Tin monosulfide (SnS) was grown by atomic layer deposition (ALD) using sequential exposures of tin(II) 2,4-pentanedionate (Sn(acac)2) and hydrogen sulfide (H2S). In situ quartz crystal microbalance (QCM) studies showed that the SnS ALD mass gain per cycle was 11−12 ng/cm2 at 175 °C on a gold-covered QCM sensor. Using a film density of 5.07 g/cm3 determined by X-ray reflectivity measurements, these mass gains are equivalent to SnS ALD growth rates of 0.22−0.24 Å/cycle.
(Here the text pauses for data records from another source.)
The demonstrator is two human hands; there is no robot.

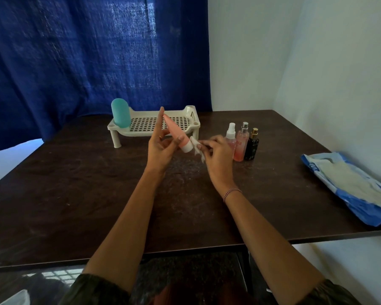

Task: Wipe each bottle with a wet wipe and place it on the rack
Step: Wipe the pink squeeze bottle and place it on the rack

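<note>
My left hand [161,146] holds a pink tube-shaped bottle [174,130] with a white cap, tilted with the cap pointing down and right, above the middle of the dark table [97,194]. My right hand [216,150] pinches a white wet wipe [197,148] right against the bottle's cap. Behind my hands stands a cream perforated rack [180,122] on short legs, and a teal bottle [120,113] stands upright on its left end. Three spray bottles stand to the right of my hands: a clear pink one [231,135], a taller pink one [241,146] and a black one [252,146].
An open blue pack of wet wipes [352,186] lies near the table's right edge. A blue curtain [86,58] hangs behind the table and a white wall stands at the right. The table's front edge is close to my body.
</note>
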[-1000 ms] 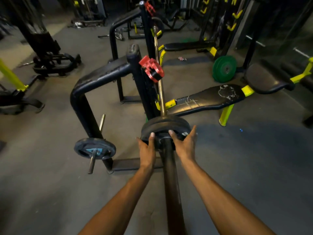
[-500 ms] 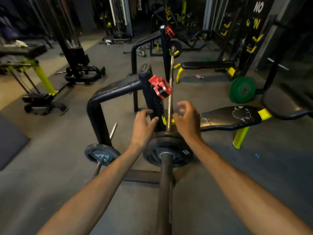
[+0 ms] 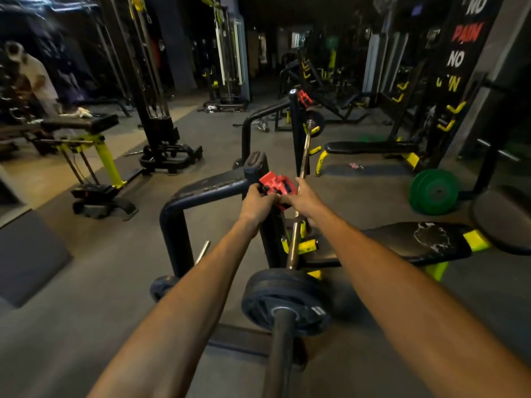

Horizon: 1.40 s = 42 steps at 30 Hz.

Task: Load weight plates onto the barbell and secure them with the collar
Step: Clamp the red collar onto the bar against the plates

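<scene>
A barbell (image 3: pixel 280 354) runs away from me across the bench rack, its sleeve pointing at me. Black weight plates (image 3: pixel 287 300) sit on that sleeve, pushed up toward the rack. A red collar (image 3: pixel 277 185) hangs on the near black upright (image 3: pixel 255 168). My left hand (image 3: pixel 257 203) grips the collar from the left and below. My right hand (image 3: pixel 306 201) holds its right side, fingers meeting the left hand under it. A second red collar (image 3: pixel 304 98) sits on the far upright.
A black bench pad (image 3: pixel 416 242) with yellow frame lies right of the bar. Green plates (image 3: pixel 434 192) lean at right. A small plate (image 3: pixel 162 285) hangs on a storage peg at lower left. A person (image 3: pixel 31 79) stands far left among machines.
Both hands left the plates on the sleeve, rose and reached forward to the red collar on the upright, and now hold it. My view has tilted upward.
</scene>
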Available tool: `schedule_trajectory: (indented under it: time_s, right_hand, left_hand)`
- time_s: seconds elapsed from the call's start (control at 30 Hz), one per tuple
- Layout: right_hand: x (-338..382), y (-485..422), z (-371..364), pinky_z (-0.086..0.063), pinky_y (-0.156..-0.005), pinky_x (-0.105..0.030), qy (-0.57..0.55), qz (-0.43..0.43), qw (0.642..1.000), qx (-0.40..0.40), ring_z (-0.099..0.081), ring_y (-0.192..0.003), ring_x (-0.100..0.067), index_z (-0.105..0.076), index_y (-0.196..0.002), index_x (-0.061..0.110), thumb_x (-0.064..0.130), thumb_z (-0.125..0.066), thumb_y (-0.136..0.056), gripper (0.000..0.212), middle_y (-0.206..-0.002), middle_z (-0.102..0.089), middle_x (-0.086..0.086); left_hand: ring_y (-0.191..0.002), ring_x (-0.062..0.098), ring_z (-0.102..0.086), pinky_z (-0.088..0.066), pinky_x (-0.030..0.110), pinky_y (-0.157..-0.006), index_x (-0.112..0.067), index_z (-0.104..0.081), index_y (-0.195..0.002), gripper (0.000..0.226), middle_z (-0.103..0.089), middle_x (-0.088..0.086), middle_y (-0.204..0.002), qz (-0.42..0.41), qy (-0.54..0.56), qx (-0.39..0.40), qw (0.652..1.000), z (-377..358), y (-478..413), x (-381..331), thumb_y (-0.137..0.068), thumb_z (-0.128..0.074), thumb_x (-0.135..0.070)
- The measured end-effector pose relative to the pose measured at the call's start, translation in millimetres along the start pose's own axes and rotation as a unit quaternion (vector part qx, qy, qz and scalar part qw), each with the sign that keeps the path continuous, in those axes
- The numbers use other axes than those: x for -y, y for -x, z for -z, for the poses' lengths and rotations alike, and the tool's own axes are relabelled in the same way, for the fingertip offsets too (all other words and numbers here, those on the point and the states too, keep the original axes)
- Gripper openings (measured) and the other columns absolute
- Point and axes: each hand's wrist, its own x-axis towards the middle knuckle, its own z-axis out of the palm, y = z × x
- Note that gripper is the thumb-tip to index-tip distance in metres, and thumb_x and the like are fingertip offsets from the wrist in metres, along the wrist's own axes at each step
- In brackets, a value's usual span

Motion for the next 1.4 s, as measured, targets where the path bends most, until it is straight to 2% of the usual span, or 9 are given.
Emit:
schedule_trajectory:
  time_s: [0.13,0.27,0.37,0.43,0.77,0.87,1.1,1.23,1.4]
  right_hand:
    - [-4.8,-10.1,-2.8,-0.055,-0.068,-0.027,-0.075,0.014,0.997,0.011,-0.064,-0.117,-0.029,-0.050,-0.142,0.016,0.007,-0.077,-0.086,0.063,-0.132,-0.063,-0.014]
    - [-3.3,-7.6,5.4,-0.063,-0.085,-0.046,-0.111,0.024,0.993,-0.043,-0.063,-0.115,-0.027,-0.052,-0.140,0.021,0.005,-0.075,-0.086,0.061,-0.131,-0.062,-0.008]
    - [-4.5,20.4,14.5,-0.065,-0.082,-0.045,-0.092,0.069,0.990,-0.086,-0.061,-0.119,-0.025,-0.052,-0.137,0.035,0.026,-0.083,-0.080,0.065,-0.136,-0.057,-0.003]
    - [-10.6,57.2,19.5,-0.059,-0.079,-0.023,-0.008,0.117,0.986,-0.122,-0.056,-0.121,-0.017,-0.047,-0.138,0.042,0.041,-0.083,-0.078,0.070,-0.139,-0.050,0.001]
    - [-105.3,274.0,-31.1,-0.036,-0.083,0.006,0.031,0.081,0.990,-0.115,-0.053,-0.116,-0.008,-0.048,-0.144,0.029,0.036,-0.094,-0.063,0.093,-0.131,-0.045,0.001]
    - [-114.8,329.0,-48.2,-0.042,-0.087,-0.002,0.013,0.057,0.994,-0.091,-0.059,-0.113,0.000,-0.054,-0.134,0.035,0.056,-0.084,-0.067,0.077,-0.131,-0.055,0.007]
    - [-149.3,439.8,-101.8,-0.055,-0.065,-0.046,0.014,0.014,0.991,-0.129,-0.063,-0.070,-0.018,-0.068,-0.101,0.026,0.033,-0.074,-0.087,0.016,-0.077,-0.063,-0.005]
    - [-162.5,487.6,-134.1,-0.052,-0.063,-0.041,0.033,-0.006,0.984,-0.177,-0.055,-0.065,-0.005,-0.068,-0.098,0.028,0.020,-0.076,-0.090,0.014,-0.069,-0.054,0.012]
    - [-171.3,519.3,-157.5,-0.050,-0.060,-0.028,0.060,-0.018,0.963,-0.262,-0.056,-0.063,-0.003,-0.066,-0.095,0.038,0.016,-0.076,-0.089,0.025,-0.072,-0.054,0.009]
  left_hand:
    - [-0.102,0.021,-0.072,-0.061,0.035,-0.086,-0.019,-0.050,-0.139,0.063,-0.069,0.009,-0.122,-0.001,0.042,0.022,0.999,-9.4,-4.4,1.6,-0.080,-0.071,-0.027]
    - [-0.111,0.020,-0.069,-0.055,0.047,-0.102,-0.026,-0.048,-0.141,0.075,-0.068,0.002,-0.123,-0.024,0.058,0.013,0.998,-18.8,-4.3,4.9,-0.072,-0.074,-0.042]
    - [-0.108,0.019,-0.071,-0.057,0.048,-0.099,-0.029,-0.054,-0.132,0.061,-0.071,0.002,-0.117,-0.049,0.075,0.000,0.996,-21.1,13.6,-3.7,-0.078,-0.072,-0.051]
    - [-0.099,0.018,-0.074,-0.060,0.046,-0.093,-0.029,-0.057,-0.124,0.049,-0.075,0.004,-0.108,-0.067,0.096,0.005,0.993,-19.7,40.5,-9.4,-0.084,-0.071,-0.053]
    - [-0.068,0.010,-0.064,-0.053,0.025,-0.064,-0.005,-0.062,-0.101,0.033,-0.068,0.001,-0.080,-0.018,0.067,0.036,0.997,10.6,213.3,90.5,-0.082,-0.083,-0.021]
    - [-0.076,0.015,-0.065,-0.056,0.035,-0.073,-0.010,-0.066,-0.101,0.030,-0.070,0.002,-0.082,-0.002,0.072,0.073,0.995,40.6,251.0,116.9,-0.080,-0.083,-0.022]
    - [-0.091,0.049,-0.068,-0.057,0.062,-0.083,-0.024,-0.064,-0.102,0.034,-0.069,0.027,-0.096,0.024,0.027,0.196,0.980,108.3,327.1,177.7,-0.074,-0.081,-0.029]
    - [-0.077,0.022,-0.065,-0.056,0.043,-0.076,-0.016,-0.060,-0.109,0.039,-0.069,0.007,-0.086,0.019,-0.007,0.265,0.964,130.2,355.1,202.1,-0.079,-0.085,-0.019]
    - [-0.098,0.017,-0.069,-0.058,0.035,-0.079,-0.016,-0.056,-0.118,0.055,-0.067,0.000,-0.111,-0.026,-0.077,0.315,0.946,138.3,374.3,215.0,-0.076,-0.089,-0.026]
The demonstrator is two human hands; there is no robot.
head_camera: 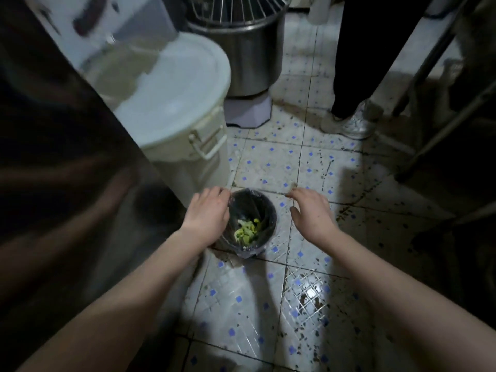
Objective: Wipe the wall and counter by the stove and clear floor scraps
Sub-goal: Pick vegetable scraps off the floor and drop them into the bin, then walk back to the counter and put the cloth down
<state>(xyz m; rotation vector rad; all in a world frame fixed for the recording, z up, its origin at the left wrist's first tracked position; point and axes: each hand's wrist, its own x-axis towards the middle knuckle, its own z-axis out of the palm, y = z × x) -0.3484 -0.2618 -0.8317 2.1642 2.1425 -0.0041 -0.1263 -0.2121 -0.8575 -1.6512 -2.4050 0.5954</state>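
Green scraps point(245, 232) sit inside the lined black bin point(272, 217) on the tiled floor point(268, 167). My left hand point(206, 212) curls over the bin's left rim. My right hand point(311, 210) hovers just beside it, loose and empty. I'd grip both sides and lift level so the liner doesn't tear.

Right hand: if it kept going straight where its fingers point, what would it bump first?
Probably the tiled floor beyond the small bin; the right hand points forward and left. Depth is unclear, so the white bucket might come first.
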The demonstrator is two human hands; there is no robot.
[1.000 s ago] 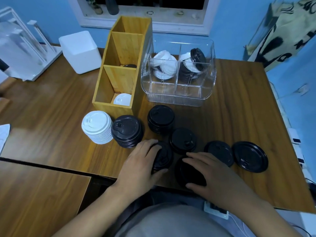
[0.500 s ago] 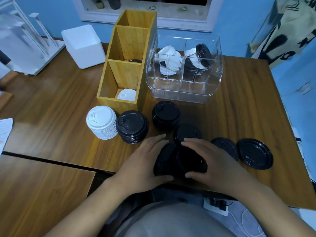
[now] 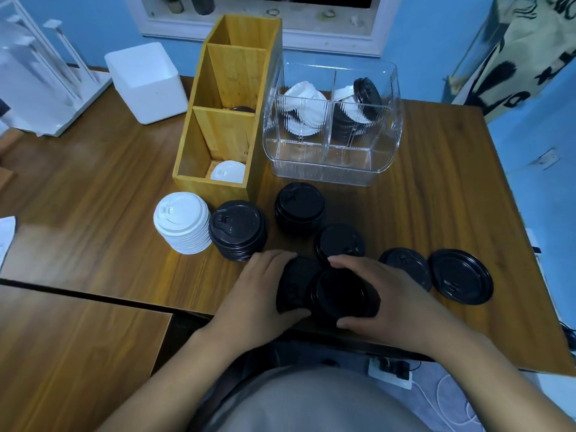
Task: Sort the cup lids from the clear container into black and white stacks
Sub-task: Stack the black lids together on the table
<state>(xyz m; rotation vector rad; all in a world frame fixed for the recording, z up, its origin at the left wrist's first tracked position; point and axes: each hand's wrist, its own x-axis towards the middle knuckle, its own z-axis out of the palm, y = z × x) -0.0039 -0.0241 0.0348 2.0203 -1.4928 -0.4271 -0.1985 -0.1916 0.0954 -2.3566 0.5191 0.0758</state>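
Fingers of the left hand [image 3: 258, 294] curl round one black lid pile [image 3: 291, 285]; the right hand [image 3: 396, 300] grasps the neighbouring pile [image 3: 343, 296]. They touch, probably to merge into one black stack

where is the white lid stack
In the head view the white lid stack stands left of centre on the table, just in front of the wooden organizer, a black lid stack at its right.
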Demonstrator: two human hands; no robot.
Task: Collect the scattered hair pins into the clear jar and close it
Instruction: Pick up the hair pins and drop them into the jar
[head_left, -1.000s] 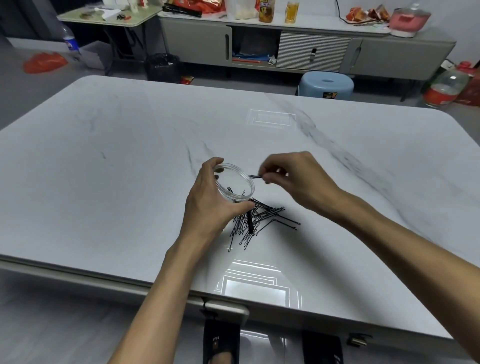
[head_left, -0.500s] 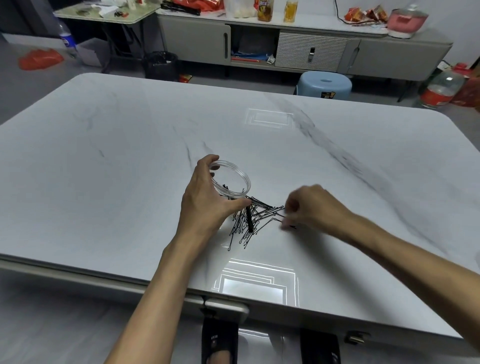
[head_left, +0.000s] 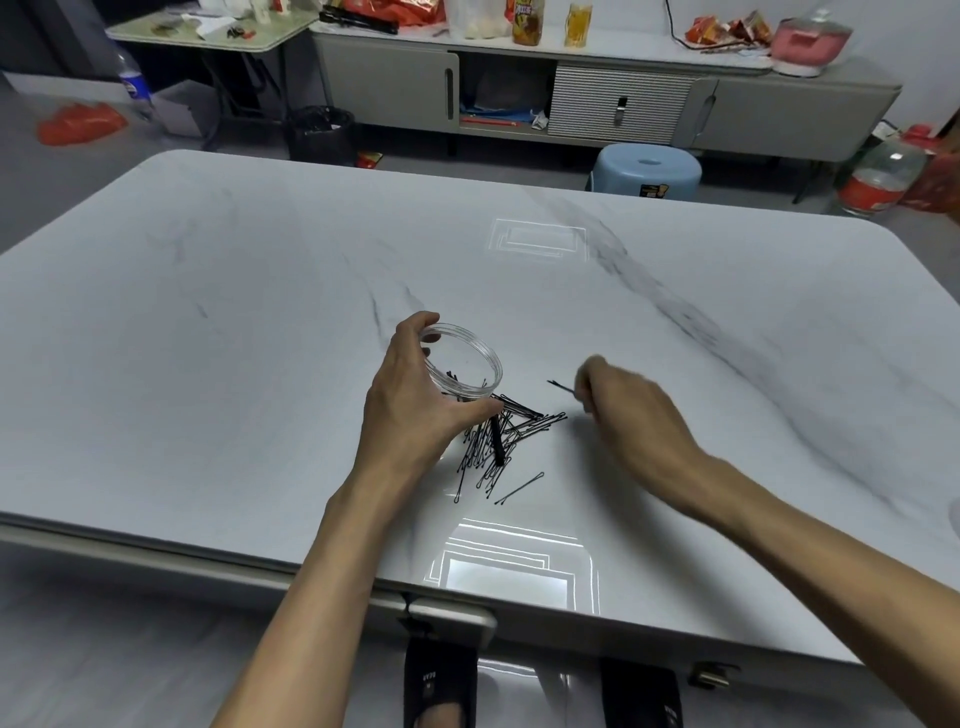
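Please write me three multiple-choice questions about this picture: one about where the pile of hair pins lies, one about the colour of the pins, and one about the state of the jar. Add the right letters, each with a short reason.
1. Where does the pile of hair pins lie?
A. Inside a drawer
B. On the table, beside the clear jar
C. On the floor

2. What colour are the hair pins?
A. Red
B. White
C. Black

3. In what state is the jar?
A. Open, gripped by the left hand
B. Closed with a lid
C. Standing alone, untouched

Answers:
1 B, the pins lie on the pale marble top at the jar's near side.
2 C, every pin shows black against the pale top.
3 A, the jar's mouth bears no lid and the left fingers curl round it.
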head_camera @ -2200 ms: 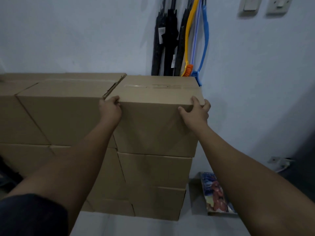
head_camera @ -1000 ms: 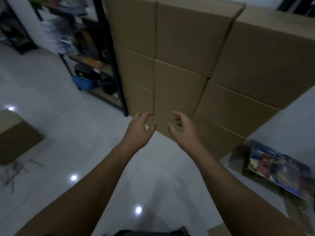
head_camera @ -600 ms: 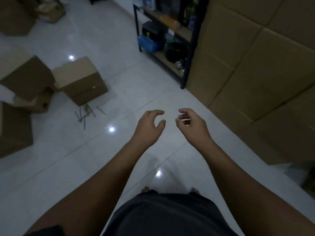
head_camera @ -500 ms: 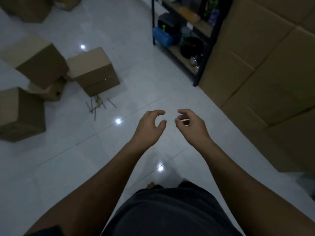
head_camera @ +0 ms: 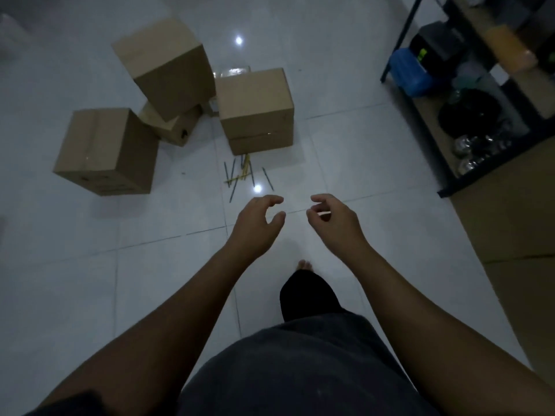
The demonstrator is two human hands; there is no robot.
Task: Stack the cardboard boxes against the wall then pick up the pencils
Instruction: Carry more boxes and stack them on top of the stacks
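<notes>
Several loose cardboard boxes lie on the white tiled floor ahead: one at the left (head_camera: 106, 151), one tilted on a smaller box (head_camera: 168, 67), and one to the right of those (head_camera: 255, 109). A scatter of pencils (head_camera: 243, 175) lies on the floor just in front of the right box. My left hand (head_camera: 258, 226) and my right hand (head_camera: 333, 223) hang in front of me with curled fingers apart, both holding nothing, a short way nearer to me than the pencils. The stacked boxes (head_camera: 516, 235) show at the right edge.
A black metal shelf (head_camera: 468, 121) with a blue container (head_camera: 411, 72), a dark bowl and other items stands at the right. My dark shorts and one bare foot (head_camera: 304, 265) show below my hands. Bare tiled floor lies between me and the loose boxes.
I let go of the top box on the stack and turned left, away from the wall. The loose boxes and pencils have come into the middle of the view and closer.
</notes>
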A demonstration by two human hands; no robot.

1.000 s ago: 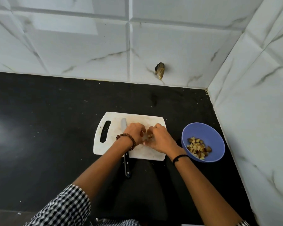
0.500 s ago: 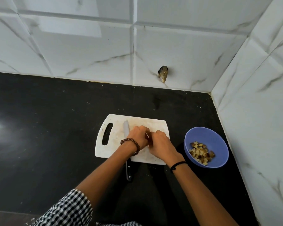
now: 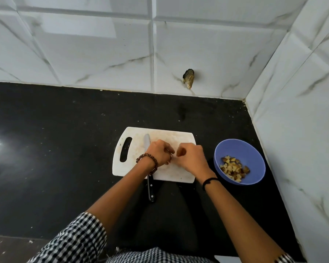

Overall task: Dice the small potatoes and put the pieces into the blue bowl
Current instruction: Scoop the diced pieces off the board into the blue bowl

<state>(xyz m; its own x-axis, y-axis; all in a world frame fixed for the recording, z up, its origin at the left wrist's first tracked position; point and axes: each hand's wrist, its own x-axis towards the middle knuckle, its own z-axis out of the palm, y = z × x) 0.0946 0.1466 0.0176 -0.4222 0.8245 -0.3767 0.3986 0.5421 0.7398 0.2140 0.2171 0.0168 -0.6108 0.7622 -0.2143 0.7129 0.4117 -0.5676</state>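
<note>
A white cutting board (image 3: pixel 137 149) lies on the black counter. Both hands are over its middle with curled fingers. My right hand (image 3: pixel 193 158) pinches a small brownish potato piece (image 3: pixel 180 151) at its fingertips. My left hand (image 3: pixel 159 152), with a bead bracelet on the wrist, is curled just left of it; what lies under its fingers is hidden. A knife (image 3: pixel 147 142) lies on the board under my left wrist, with its black handle (image 3: pixel 150 192) over the near edge. The blue bowl (image 3: pixel 241 149) stands right of the board and holds several diced potato pieces (image 3: pixel 234 168).
The black counter (image 3: pixel 55 149) extends far to the left. White marble-look tiled walls close the back and the right side, close behind the bowl. A small brownish lump (image 3: pixel 188 78) sticks out of the back wall.
My hands, pressed together a second ago, have come slightly apart, and a brown potato piece now shows at my right fingertips. Knife, board and bowl have not moved.
</note>
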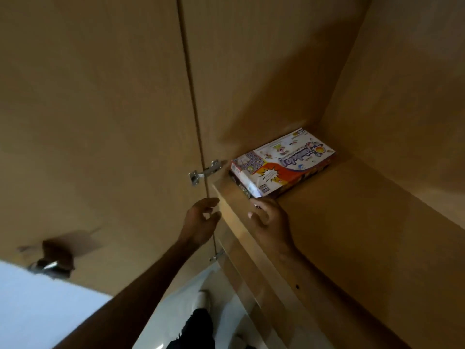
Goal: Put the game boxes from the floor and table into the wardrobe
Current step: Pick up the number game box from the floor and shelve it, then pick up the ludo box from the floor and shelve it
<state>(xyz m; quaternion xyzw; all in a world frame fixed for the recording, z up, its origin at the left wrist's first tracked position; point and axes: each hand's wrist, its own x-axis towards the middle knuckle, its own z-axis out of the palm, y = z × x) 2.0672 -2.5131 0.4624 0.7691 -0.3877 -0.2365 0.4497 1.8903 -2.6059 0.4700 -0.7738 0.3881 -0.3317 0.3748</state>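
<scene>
Both bare hands are open and hold nothing: the left hand (201, 220) by the smooth tan wooden shelf (352, 222) edge, the right hand (270, 217) on it. At 12 o'clock from the right hand, a flat white and orange cardboard game box (281, 162) lies in the brown wooden wardrobe (276, 71), near a shiny metal hinge (205, 171).

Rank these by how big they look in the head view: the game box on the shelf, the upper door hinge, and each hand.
1. game box, clearly largest.
2. right hand and left hand look much alike; both sit nearer the camera than the box, so I won't rank them.
3. upper door hinge, smallest.
</scene>
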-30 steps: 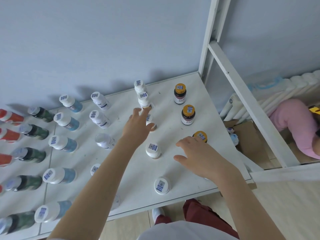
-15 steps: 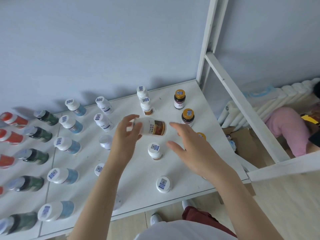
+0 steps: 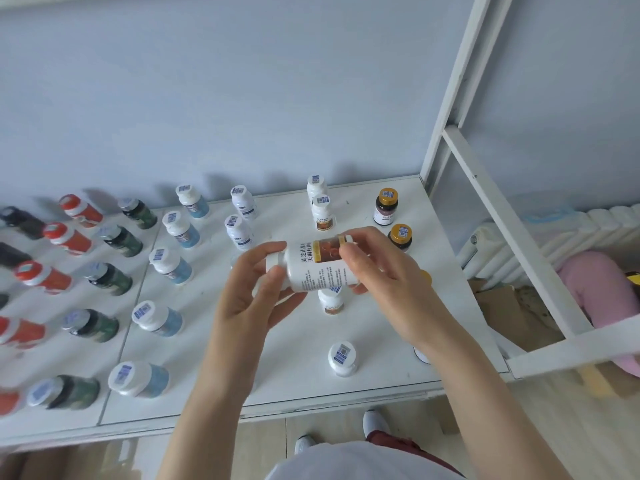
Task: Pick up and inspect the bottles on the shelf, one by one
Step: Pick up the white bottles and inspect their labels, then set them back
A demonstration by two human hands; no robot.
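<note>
A white bottle with a brown-and-white label [image 3: 317, 265] lies sideways in the air above the white shelf [image 3: 294, 344]. My left hand [image 3: 256, 296] grips its cap end and my right hand [image 3: 384, 275] grips its base end. Under it stand more white bottles [image 3: 331, 301] in a column, one near the front [image 3: 341, 358] and two at the back [image 3: 322, 213]. Amber bottles with gold caps [image 3: 385, 206] stand to the right, one half hidden behind my right hand.
Rows of blue-labelled [image 3: 171, 266], dark green [image 3: 109, 278] and red [image 3: 43, 277] bottles fill the shelf's left side. A white frame post [image 3: 450, 84] and slanted brace [image 3: 512, 230] border the right. A radiator [image 3: 554, 226] and pink object [image 3: 599, 289] lie beyond.
My left hand lifted the white bottle from the column and turned it sideways. My right hand came up from the shelf and took hold of its other end.
</note>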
The ratio of the mass loss and mass gain (|Δm2/Δm1|) from the H2S and Sn(acac)2 reactions was |Δm2/Δm1| ∼ 0.32 at 175 °C. This measured ratio is close to the predicted ratio from the proposed surface chemistry for SnS ALD. The SnS ALD was self-limiting versus the Sn(acac)2 and H2S exposures. The SnS ALD growth rate was also independent of substrate temperature from 125 to 225 °C. The SnS ALD growth on Al2O3 ALD substrates displayed nucleation problems and smaller growth rates. These differences may be caused by site blocking by the Al(acac)* surface species. X-ray fluorescence studies confirmed a Sn/S atomic ratio of ∼1.0 for the SnS ALD films. X-ray photoelectron spectroscopy measurements revealed that the SnS ALD films contained oxygen impurities at 15−20 atom % after air exposure. These oxygen-containing SnS ALD films displayed a band gap of ∼1.87 eV that is higher than the SnS bulk value of ∼1.3 eV. In addition, these SnS ALD films produced very weak photoluminescence at room temperature. SnS ALD may be useful to fabricate photovoltaic or solar conversion devices.